La recommandation faite au secrétaire d’état en charge de la Fonction Publique et à la secrétaire d’État chargée des personnes handicapées est la suivante :

« Publier le décret d’application prévu par l’article 78 alinéa 1er de la loi du 11 février 2005 relatif au droit, pour les personnes déficientes auditives, à une traduction écrite simultanée ou visuelle de toute information orale ou sonore. »

Les articles

Article 1er de la CIDPH « Par personnes handicapées, on entend des personnes qui présentent des incapicités physiques, mentales, intellectuelles ou sensorielles durables dont l’interaction avec diverses barrières peut faire obstacle à leur pleine et effective participation à la société sur la base de l’égalité avec les autres ».

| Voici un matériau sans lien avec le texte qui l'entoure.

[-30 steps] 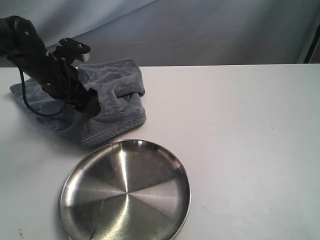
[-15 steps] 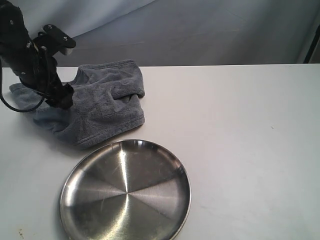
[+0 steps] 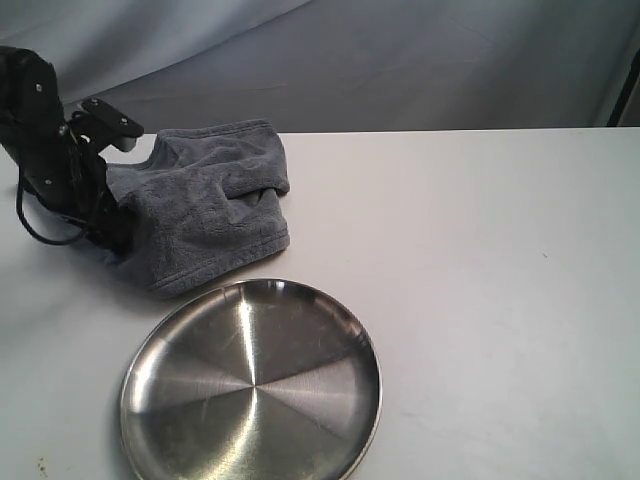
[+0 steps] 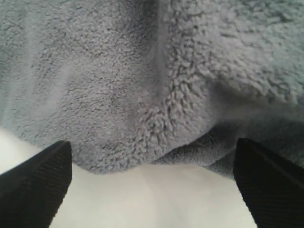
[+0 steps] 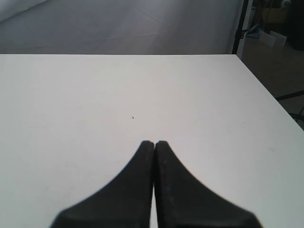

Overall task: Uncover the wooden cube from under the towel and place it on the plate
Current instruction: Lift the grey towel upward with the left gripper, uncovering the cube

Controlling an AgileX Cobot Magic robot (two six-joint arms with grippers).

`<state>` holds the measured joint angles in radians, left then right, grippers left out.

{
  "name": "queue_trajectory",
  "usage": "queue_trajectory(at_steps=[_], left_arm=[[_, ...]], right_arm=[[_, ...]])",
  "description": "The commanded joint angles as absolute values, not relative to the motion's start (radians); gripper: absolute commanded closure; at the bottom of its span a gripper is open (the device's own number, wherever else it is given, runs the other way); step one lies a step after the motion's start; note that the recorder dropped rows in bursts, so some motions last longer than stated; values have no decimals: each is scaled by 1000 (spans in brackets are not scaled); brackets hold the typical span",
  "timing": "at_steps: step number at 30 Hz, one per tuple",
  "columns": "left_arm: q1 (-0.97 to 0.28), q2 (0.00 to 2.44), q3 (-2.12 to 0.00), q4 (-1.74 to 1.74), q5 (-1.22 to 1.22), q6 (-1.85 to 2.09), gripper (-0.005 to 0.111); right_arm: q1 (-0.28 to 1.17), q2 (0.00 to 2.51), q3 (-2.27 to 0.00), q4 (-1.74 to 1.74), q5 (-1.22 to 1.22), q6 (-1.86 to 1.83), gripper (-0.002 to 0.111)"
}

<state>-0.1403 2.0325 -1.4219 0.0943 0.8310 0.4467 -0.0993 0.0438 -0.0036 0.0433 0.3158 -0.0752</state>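
Left wrist view shows the left gripper (image 4: 152,183) spread wide at the towel (image 4: 166,85) edge, pinching nothing. The wooden cube is hidden, I judge under the bunched towel behind the plate (image 3: 250,385). The right gripper (image 5: 154,145) is pressed together, idle. Uncovering is in hand; next, the spread claw should close on the edge and pull.

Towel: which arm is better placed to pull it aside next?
Left. The left gripper is open right at the edge of the towel. The right gripper is shut over the table, with no towel in its wrist view.
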Motion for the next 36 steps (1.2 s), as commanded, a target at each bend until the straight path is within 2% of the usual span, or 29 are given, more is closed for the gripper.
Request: queue_trajectory(at_steps=[1, 4, 9, 10, 16, 36], left_arm=[[-138, 2074, -1423, 122, 787, 455, 27], [-138, 2082, -1423, 122, 754, 457, 50], [-138, 2082, -1423, 122, 742, 457, 101], [-138, 2082, -1423, 122, 742, 462, 106], [-138, 2049, -1423, 136, 794, 473, 107], [-138, 1687, -1423, 15, 792, 473, 107]], right_arm=[[-98, 38, 0, 44, 312, -71, 108], [-98, 38, 0, 44, 312, -71, 108], [-98, 38, 0, 44, 312, -71, 108], [-98, 38, 0, 44, 312, -71, 108], [-98, 38, 0, 44, 312, -71, 108], [-98, 38, 0, 44, 312, -71, 108]])
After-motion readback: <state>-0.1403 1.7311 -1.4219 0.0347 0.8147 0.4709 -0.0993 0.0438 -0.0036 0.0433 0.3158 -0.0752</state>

article 13 de la CIDPH : « Les États Parties assurent l’accès effectif des personnes handicapées à la justice, sur la base de l’égalité avec les autres, y compris par le biais d’aménagements procéduraux et d’aménagements en fonction de l’âge, afin de faciliter leur participation effective, directe ou indirecte, notamment en tant que témoins, à toutes les procédures judiciaires, y compris au stade de l’enquête et aux autres stades préliminaires. Afin d’aider à assurer l’accès effectif des personnes handicapées à la justice, les États Parties favorisent une formation appropriée des personnels concourant à l’administration de la justice, y compris les personnels de police (…) »

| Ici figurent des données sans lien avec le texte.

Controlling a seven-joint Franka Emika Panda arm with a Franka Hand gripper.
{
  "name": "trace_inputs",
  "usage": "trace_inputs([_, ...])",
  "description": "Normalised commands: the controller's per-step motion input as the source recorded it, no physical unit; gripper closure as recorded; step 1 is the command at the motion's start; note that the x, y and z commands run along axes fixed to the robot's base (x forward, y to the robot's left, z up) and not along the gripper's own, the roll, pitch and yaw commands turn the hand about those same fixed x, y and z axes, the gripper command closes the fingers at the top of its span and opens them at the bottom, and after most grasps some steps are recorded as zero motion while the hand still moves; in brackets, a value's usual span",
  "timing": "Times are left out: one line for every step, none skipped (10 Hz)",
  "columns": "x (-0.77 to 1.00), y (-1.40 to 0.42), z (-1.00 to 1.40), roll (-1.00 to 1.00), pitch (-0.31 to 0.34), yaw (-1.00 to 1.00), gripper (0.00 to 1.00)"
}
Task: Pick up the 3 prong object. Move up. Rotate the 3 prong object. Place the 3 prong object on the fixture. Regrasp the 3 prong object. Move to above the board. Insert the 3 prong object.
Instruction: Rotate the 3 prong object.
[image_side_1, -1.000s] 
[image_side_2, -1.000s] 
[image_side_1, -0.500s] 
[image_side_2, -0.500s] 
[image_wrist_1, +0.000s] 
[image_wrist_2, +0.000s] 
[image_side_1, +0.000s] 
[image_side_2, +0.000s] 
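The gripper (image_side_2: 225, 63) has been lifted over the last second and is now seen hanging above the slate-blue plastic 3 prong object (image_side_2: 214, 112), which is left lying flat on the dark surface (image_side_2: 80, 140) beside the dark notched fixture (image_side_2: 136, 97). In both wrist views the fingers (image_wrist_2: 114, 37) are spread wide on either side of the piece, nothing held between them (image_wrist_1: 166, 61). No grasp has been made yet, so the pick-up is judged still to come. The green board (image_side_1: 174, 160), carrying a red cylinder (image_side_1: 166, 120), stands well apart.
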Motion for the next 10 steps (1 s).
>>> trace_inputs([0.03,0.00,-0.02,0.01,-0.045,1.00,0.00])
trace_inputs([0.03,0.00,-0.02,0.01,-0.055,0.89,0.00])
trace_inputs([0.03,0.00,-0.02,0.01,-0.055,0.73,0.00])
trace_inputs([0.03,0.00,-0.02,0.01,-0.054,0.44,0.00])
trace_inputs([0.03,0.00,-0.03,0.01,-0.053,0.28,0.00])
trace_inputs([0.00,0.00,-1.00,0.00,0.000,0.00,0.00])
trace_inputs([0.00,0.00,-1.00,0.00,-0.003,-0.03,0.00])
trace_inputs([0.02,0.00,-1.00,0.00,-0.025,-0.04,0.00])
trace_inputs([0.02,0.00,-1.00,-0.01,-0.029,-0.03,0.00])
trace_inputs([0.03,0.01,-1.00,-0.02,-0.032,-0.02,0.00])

Observation générale n°6 du CRPD : « obligation légale positive d’apporter un aménagement raisonnable qui consiste en une modification ou un ajustement nécessaire et approprié lorsque cela est requis dans une situation donnée pour que la personne handicapée puisse jouir de ses droits ou les exercer »

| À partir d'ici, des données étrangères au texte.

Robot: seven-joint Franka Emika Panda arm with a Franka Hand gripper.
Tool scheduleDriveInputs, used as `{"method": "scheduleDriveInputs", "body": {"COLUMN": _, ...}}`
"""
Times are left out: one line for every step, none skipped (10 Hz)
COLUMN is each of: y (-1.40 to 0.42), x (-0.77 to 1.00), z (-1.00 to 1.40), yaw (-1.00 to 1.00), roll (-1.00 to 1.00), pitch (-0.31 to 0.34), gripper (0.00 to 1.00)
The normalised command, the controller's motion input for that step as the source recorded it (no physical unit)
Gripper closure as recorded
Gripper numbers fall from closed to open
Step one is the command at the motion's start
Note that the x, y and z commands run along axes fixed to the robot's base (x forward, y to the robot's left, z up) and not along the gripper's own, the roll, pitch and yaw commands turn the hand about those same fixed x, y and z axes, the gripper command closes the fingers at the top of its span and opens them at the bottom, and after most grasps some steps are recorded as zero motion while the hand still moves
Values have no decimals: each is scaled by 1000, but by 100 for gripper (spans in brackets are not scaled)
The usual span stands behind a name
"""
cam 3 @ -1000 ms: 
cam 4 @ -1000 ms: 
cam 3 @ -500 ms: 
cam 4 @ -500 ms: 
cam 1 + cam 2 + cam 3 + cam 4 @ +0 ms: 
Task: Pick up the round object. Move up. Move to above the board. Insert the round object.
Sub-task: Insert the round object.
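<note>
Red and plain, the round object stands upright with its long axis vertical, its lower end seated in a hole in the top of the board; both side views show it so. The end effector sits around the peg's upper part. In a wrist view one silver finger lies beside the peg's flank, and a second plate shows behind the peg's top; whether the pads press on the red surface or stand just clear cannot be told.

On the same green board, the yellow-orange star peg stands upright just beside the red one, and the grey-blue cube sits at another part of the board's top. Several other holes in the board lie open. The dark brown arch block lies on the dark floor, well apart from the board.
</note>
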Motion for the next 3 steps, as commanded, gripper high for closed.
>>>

Article 78 de la loi n°2005-102 du 11 février 2005 pour l’égalité des droits et des chances, la participation de la citoyenneté des personnes handicapées : « dans leurs relations avec les services publics, qu’ils soient gérés par l’État, les collectivités territoriales ou un organisme les représentant , (…), les personnes déficientes auditives bénéficient, à leur demande, d’une traduction écrite simultanée ou visuelle de toute information orale ou sonore les concernant selon les modalités et un délai fixés par voie réglementaire. Le dispositif de communication adapté peut notamment prévoir la transcription écrite ou l’intervention d’un interprète en langue des signes française ou d’un codeur en langage parlé complété. Un décret prévoit également les modalités d’accès des personnes déficientes auditives aux services téléphoniques d’urgence »

Précision du DDD à propos de cet article : Concernant l’accueil physique, aucun décret d’application prévoyant les modalités de traduction prévues par cet article n’a été publié à ce jour (16 octobre 2019)
Les sigles

CIDPH : Convention Internationale Relative aux Droits des Personnes Handicapées

CRPD : Comité des droits des personnes handicapées des Nations-Unies.

CEDH : Cour Européenne des Droits de l’Homme.

Précisions du DDD

« le handicap apparaît ainsi comme le résultat de l’interaction entre les facteurs personnels (incapacités de la personne) et les facteurs environnementaux (barrières liées à l’inaccessibilité ; barrières comportementales…etc), dont l’effet est d’entraver la pleine participation de la personne concernée. ».